=== Work to be completed ===
Write out the entire listing below exactly, with the pictures left out.
+---+
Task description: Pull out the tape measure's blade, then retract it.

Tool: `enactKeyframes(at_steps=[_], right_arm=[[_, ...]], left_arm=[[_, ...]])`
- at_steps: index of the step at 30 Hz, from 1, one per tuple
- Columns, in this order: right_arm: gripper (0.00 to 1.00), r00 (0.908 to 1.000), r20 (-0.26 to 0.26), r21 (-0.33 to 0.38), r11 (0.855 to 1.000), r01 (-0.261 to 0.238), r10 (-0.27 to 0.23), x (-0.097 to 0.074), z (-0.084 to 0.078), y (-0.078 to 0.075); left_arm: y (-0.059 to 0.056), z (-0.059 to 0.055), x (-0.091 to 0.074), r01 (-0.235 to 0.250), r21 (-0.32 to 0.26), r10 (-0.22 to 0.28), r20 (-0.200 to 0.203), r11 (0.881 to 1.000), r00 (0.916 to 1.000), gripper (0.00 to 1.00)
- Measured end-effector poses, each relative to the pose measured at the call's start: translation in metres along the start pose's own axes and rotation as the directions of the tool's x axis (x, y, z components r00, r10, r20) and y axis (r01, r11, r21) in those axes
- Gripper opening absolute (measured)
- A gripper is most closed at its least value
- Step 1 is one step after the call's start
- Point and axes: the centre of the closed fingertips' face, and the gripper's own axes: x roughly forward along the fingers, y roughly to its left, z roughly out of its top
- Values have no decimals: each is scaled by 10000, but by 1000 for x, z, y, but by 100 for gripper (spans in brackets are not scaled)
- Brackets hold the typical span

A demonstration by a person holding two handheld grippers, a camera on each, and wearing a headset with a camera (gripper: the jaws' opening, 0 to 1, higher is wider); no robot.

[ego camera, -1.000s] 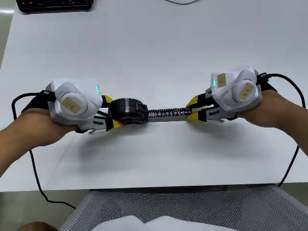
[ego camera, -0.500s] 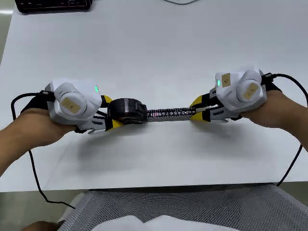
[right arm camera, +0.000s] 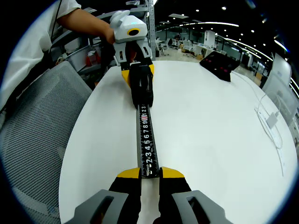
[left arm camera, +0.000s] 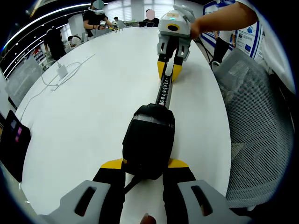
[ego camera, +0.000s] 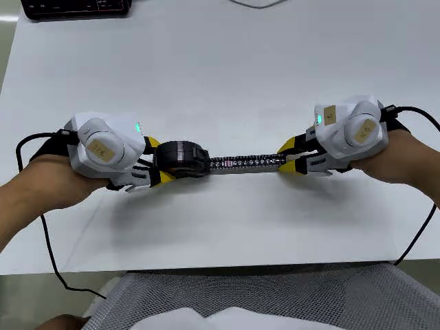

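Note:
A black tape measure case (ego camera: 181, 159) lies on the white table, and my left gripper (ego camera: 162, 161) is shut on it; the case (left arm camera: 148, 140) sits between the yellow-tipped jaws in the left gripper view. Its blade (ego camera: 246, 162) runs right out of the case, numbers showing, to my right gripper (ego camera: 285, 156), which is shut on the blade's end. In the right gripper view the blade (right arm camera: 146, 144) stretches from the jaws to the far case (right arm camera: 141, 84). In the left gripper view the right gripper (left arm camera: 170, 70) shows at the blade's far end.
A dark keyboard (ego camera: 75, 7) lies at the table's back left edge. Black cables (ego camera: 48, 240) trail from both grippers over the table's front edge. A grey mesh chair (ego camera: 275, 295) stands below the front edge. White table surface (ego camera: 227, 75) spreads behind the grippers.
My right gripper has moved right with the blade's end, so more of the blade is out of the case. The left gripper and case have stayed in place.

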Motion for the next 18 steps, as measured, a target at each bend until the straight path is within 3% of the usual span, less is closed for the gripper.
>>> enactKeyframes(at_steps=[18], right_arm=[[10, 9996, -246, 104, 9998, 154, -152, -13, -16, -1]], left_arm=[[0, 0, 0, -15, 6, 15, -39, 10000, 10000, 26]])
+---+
=== Your response ===
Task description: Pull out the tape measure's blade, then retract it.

Tool: `enactKeyframes(at_steps=[_], right_arm=[[_, ...]], left_arm=[[_, ...]])`
- at_steps: index of the step at 30 Hz, from 1, one per tuple
- Columns, in this order: right_arm: gripper (0.00 to 1.00), r00 (0.908 to 1.000), r20 (-0.26 to 0.26), r21 (-0.33 to 0.38), r11 (0.855 to 1.000), r01 (-0.261 to 0.238), r10 (-0.27 to 0.23), x (-0.097 to 0.074), z (-0.084 to 0.078), y (-0.078 to 0.075); left_arm: y (-0.059 to 0.056), z (-0.059 to 0.055), x (-0.091 to 0.074), r01 (-0.235 to 0.250), r21 (-0.32 to 0.26), r10 (-0.22 to 0.28), r20 (-0.200 to 0.203), r11 (0.881 to 1.000), r00 (0.916 to 1.000), gripper (0.00 to 1.00)
- Measured end-effector poses, each relative to the pose measured at the call's start: translation in metres along the start pose's own axes and rotation as the directions of the tool's x axis (x, y, z components r00, r10, r20) and y axis (r01, r11, r21) in those axes
- Gripper opening absolute (measured)
- A gripper is most closed at its least value
- Step 1 is one step after the call's start
- Point and axes: the centre of the closed fingertips' face, and the gripper's own axes: x roughly forward along the fingers, y roughly to its left, z roughly out of its top
- Values have no decimals: each is scaled by 10000, but by 1000 for x, z, y, but by 100 for gripper (spans in brackets are not scaled)
- Brackets hold the typical span

A demonstration by a person holding two handheld grippers, a camera on each, and wearing a headset with a camera (gripper: the jaws' opening, 0 to 1, higher is wider); no robot.

[ego camera, -1.000s] 
[ego camera, -0.500s] 
[right arm camera, +0.000s] 
[left arm camera, +0.000s] 
[ego camera, +0.000s] 

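Note:
A black tape measure case (ego camera: 181, 159) lies on the white table, and my left gripper (ego camera: 162, 161) is shut on it; the case (left arm camera: 148, 140) sits between the yellow-tipped jaws in the left gripper view. Its blade (ego camera: 246, 162) runs right out of the case, numbers showing, to my right gripper (ego camera: 285, 156), which is shut on the blade's end. In the right gripper view the blade (right arm camera: 146, 144) stretches from the jaws to the far case (right arm camera: 141, 84). In the left gripper view the right gripper (left arm camera: 170, 70) shows at the blade's far end.
A dark keyboard (ego camera: 75, 7) lies at the table's back left edge. Black cables (ego camera: 48, 240) trail from both grippers over the table's front edge. A grey mesh chair (ego camera: 275, 295) stands below the front edge. White table surface (ego camera: 227, 75) spreads behind the grippers.
My right gripper has moved right with the blade's end, so more of the blade is out of the case. The left gripper and case have stayed in place.
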
Motion for the next 18 steps, as measured, a target at each bend until the straight path is within 3% of the usual span, less is closed for the gripper.
>>> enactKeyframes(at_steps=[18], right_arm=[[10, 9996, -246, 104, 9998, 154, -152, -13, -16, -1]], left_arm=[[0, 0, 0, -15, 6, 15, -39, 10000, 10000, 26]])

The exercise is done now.